The following example creates a videos_by_tag table:

CREATE TABLE videos_by_tag (
    tag text,
    video_id uuid,
    added_date timestamp,
    title text,
    PRIMARY KEY ((tag), added_date, video_id)
) WITH CLUSTERING ORDER BY(added_date DESC);

The PRIMARY KEY ((tag), added_date, video_id) in this table definition means:

  • tag: The partition key. Data is distributed across nodes in the cluster based on the value of tag.
  • added_date, video_id: The clustering columns. Data with the same tag is sorted by added_date in descending order (DESC), and when added_date is the same, it is sorted by video_id.

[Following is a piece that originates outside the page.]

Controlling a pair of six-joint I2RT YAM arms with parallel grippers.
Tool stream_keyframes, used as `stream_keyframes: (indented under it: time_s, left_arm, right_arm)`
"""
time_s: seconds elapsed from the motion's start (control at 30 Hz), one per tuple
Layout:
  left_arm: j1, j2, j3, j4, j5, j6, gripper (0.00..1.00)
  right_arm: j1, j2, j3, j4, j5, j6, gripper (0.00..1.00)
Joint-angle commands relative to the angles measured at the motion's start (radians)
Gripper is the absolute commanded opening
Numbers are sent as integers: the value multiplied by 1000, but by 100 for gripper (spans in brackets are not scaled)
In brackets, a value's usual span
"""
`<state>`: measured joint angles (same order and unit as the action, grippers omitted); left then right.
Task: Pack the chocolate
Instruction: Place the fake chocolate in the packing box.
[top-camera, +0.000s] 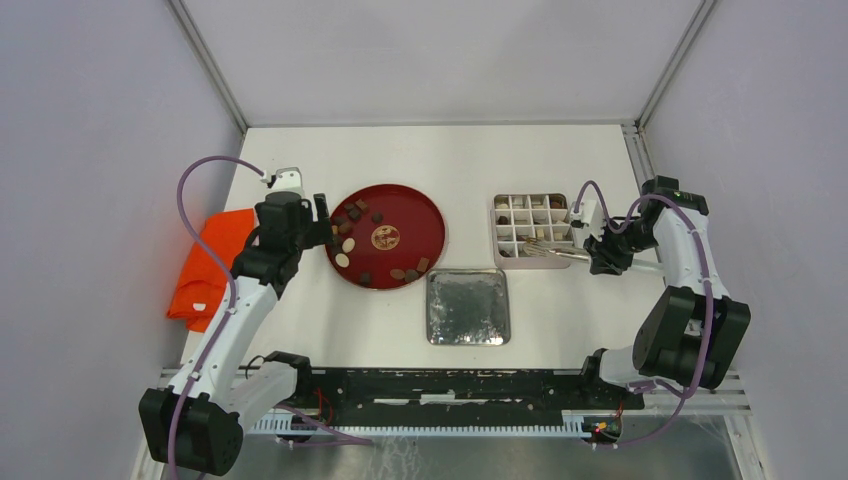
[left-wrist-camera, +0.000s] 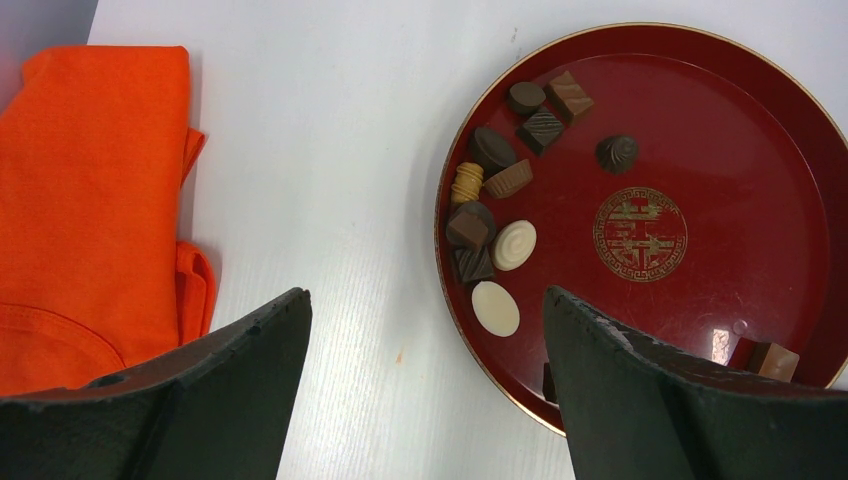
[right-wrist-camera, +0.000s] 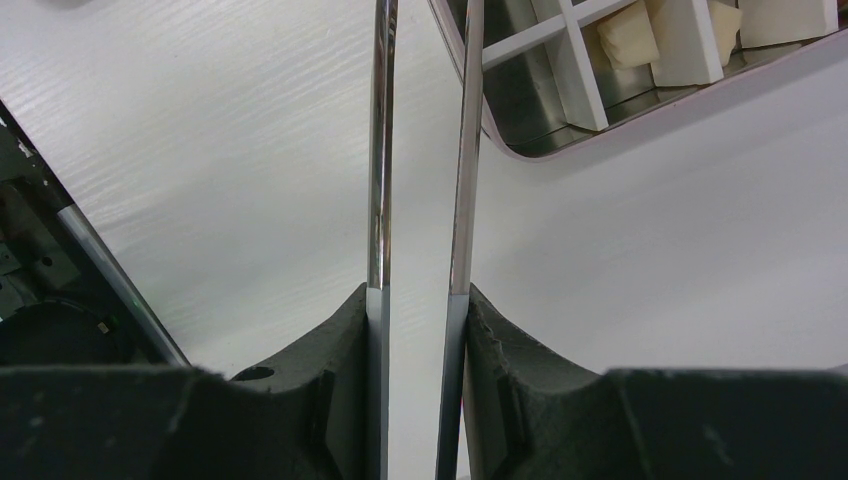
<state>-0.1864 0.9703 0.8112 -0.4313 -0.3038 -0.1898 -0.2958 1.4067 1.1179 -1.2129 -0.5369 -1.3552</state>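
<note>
Fingers: your left fingers (left-wrist-camera: 240, 370) are standing spread wide with nothing between them; your right fingers (right-wrist-camera: 330, 370) are pinching the tongs (right-wrist-camera: 379, 150) by their two metal blades.
Left side: your left gripper (left-wrist-camera: 425, 300) is hovering at the plate's left rim, one finger over the bare table (left-wrist-camera: 320, 120) and the other over the plate's edge.
Right side: your right gripper (right-wrist-camera: 418, 292) is pointing the tongs left, toward the box. The blades are standing slightly apart and are reaching over the box's near side; their tips are running out of the wrist view.
Tray: a silvery tray (top-camera: 468, 306) is lying nearest you, between plate and box, touching neither.
Cloth: an orange cloth (left-wrist-camera: 90, 200) is lying left of your left gripper.
Plate: the red plate (left-wrist-camera: 700, 120) is sitting left of centre, well apart from the box.
Chocolate: most of the chocolate (left-wrist-camera: 514, 244) is lying on the plate, bunched along its left rim with a few pieces at the near rim.
Box: the box (top-camera: 496, 232) is sitting to the right and is holding a few pieces in its compartments, cream ones (right-wrist-camera: 625, 40) among them.
</note>
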Motion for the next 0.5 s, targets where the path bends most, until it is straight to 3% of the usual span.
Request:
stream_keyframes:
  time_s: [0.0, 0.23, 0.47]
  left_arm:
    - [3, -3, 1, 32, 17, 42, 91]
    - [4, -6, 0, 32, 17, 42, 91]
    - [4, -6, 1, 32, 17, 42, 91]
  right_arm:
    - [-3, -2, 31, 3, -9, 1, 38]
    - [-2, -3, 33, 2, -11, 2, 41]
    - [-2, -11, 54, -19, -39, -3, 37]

WITH CLUSTERING ORDER BY(added_date DESC) explicitly specifies the sort order of the added_date column as descending. This ensures that the most recent videos are positioned at the beginning of the partition.

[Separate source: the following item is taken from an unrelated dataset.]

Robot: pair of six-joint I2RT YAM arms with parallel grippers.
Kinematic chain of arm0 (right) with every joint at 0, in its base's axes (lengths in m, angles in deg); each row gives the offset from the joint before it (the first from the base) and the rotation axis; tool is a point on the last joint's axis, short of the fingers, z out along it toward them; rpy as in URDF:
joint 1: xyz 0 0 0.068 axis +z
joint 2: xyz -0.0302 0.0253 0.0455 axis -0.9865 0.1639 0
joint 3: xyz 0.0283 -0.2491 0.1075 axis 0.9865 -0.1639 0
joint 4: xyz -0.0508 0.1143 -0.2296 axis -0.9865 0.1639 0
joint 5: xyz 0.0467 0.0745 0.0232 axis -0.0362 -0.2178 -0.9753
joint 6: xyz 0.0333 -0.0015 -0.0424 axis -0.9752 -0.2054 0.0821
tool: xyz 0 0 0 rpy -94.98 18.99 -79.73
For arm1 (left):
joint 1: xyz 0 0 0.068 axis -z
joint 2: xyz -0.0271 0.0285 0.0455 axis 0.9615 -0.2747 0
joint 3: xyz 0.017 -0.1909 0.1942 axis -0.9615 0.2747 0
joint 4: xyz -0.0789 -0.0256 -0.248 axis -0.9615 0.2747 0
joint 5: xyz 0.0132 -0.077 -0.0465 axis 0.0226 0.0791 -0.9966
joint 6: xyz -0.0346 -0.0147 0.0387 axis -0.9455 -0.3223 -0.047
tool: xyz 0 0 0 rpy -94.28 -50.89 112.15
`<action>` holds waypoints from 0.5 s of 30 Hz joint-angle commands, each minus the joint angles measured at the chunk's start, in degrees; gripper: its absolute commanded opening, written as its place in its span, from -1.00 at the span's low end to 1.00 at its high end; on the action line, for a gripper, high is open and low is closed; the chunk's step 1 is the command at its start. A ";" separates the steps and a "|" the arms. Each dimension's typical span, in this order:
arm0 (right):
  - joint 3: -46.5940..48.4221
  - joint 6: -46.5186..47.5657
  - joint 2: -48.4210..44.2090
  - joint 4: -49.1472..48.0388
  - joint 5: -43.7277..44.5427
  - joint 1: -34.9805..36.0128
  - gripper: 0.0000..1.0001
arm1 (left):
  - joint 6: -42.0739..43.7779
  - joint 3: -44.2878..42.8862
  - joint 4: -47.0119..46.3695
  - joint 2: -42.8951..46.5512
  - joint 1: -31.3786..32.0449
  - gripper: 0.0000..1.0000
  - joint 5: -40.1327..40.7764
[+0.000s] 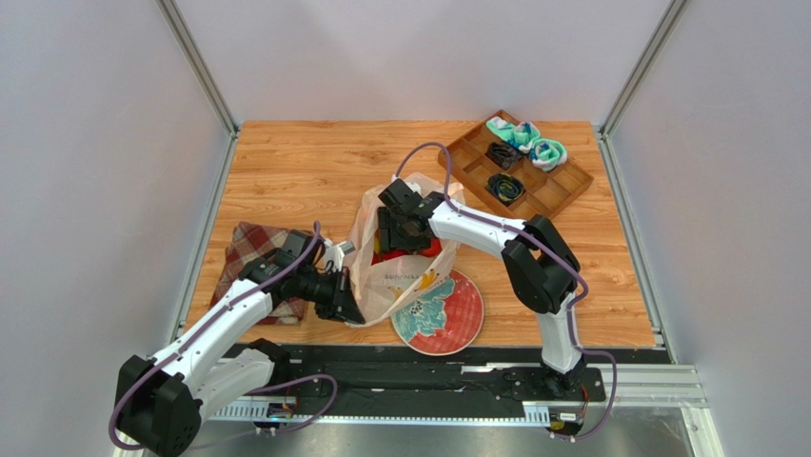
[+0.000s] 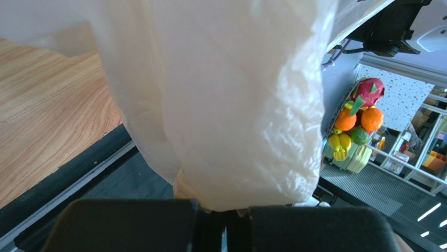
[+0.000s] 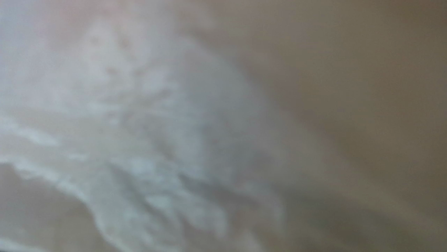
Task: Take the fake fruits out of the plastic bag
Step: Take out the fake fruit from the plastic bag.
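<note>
The plastic bag (image 1: 405,271) stands open in the middle of the table, and its lower side lies over the plate's edge. Something red (image 1: 425,249), one of the fake fruits, shows inside its mouth; the other fruits are hidden. My left gripper (image 1: 348,303) is shut on the bag's lower left edge. In the left wrist view the bag (image 2: 236,100) fills the frame above the closed fingers (image 2: 131,226). My right gripper (image 1: 392,233) reaches into the bag's mouth from the right, its fingers hidden. The right wrist view shows only blurred plastic (image 3: 157,157).
A teal-and-red painted plate (image 1: 447,324) lies at the front, partly under the bag. A red plaid cloth (image 1: 249,249) lies at the left under my left arm. A wooden compartment tray (image 1: 562,186) with small items sits at the back right. The table's front edge (image 2: 63,178) is close.
</note>
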 commanded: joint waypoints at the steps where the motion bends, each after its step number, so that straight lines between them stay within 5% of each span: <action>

Verifying After Data Insertion

After inserting data, running SELECT * FROM videos_by_tag; shows that rows with the same partition key (tag) are grouped together and sorted by added_date in descending order.

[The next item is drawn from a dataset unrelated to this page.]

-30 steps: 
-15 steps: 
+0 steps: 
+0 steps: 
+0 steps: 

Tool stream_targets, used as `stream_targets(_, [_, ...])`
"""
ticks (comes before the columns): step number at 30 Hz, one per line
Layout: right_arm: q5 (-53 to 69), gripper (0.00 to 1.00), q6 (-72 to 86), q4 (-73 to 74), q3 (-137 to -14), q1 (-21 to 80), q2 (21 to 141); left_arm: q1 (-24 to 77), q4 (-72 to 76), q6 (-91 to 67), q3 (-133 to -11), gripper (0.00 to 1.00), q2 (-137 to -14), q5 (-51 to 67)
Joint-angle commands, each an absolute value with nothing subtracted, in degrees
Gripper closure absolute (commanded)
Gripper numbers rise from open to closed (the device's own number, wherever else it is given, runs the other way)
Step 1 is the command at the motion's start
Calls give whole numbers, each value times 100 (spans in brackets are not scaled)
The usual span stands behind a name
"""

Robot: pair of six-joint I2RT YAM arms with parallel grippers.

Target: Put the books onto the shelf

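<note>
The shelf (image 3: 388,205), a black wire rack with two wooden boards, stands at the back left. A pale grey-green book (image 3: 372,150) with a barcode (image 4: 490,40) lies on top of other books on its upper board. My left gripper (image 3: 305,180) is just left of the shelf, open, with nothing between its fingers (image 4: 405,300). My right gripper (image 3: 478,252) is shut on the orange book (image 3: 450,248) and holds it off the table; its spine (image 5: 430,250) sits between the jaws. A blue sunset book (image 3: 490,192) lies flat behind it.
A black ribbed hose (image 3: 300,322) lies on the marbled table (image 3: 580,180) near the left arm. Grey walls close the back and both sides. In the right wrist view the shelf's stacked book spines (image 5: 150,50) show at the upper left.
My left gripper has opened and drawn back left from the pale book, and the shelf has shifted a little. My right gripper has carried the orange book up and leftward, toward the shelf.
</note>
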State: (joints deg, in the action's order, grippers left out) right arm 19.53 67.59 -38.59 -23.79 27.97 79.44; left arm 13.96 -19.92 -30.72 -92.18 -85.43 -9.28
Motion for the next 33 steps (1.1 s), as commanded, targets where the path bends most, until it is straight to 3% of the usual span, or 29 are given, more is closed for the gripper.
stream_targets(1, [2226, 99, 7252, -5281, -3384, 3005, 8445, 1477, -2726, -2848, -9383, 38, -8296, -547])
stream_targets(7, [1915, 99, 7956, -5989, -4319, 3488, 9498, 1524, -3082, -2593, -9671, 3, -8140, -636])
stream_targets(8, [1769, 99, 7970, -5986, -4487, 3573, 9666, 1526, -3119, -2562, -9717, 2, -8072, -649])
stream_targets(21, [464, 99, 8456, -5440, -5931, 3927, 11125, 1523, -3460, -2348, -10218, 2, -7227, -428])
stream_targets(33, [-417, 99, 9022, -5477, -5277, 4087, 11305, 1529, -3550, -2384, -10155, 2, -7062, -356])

cqlsh:killrvideo> SELECT * FROM videos_by_tag;

 tag       | added_date                      | video_id                             | title
-----------+---------------------------------+--------------------------------------+------------------------------
  datastax | 2013-10-16 09:00:00.000000+0000 | 4845ed97-14bd-11e5-8a40-8338255b7e33 |              DataStax Studio
  datastax | 2013-04-16 09:00:00.000000+0000 | 5645f8bd-14bd-11e5-af1a-8638355b8e3a | What is DataStax Enterprise?
 cassandra | 2014-01-29 09:00:00.000000+0000 | 1645ea59-14bd-11e5-a993-8138354b7e31 |            Cassandra History
 cassandra | 2013-03-17 09:00:00.000000+0000 | 3452f7de-14bd-11e5-855e-8738355b7e3a |              Cassandra Intro
 cassandra | 2012-04-03 09:00:00.000000+0000 | 245e8024-14bd-11e5-9743-8238356b7e32 |             Cassandra & SSDs

(5 rows)

From this result, you can confirm that rows with tag of datastax and cassandra are grouped respectively, and within each group, they are sorted by added_date from newest to oldest.

Importance of Clustering Columns

  • Efficient range queries: Since data is sorted by clustering columns, range queries within the same partition key (e.g., retrieving the latest 10 videos for a specific tag) are very efficient.
  • Data model flexibility: Clustering columns play an important role in “denormalization,” where multiple tables are created for the same data to support different access patterns (similar to materialized views).

Proper design of partition keys and clustering columns is one of the most important elements of Cassandra data model design.